- _Instructions to follow_
From the first line to the last, set down the data exactly as given.
-.-.-
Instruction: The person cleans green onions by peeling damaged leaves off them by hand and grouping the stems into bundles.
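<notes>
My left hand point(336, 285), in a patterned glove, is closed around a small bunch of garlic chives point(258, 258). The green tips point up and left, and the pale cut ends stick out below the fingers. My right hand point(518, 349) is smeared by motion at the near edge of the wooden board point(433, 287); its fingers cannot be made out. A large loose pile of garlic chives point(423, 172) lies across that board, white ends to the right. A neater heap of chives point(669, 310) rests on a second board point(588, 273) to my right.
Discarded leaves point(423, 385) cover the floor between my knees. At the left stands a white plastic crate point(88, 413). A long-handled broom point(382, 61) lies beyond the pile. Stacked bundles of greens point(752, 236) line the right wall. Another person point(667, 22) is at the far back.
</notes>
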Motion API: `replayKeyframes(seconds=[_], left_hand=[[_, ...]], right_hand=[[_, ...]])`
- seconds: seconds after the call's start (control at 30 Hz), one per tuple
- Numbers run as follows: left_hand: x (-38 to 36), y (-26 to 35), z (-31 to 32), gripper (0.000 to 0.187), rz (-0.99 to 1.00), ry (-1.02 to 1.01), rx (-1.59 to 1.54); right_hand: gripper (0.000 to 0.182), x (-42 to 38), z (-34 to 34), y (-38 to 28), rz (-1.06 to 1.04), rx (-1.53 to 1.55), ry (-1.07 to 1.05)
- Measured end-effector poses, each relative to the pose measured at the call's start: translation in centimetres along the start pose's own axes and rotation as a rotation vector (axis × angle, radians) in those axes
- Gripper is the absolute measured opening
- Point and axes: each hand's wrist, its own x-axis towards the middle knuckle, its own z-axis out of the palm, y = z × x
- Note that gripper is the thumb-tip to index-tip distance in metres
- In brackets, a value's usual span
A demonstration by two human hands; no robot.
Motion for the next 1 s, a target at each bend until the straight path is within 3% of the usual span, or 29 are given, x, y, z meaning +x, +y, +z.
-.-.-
- _Written answer_
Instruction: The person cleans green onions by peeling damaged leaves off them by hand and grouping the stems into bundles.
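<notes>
My left hand point(336, 285), in a patterned glove, is closed around a small bunch of garlic chives point(258, 258). The green tips point up and left, and the pale cut ends stick out below the fingers. My right hand point(518, 349) is smeared by motion at the near edge of the wooden board point(433, 287); its fingers cannot be made out. A large loose pile of garlic chives point(423, 172) lies across that board, white ends to the right. A neater heap of chives point(669, 310) rests on a second board point(588, 273) to my right.
Discarded leaves point(423, 385) cover the floor between my knees. At the left stands a white plastic crate point(88, 413). A long-handled broom point(382, 61) lies beyond the pile. Stacked bundles of greens point(752, 236) line the right wall. Another person point(667, 22) is at the far back.
</notes>
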Motion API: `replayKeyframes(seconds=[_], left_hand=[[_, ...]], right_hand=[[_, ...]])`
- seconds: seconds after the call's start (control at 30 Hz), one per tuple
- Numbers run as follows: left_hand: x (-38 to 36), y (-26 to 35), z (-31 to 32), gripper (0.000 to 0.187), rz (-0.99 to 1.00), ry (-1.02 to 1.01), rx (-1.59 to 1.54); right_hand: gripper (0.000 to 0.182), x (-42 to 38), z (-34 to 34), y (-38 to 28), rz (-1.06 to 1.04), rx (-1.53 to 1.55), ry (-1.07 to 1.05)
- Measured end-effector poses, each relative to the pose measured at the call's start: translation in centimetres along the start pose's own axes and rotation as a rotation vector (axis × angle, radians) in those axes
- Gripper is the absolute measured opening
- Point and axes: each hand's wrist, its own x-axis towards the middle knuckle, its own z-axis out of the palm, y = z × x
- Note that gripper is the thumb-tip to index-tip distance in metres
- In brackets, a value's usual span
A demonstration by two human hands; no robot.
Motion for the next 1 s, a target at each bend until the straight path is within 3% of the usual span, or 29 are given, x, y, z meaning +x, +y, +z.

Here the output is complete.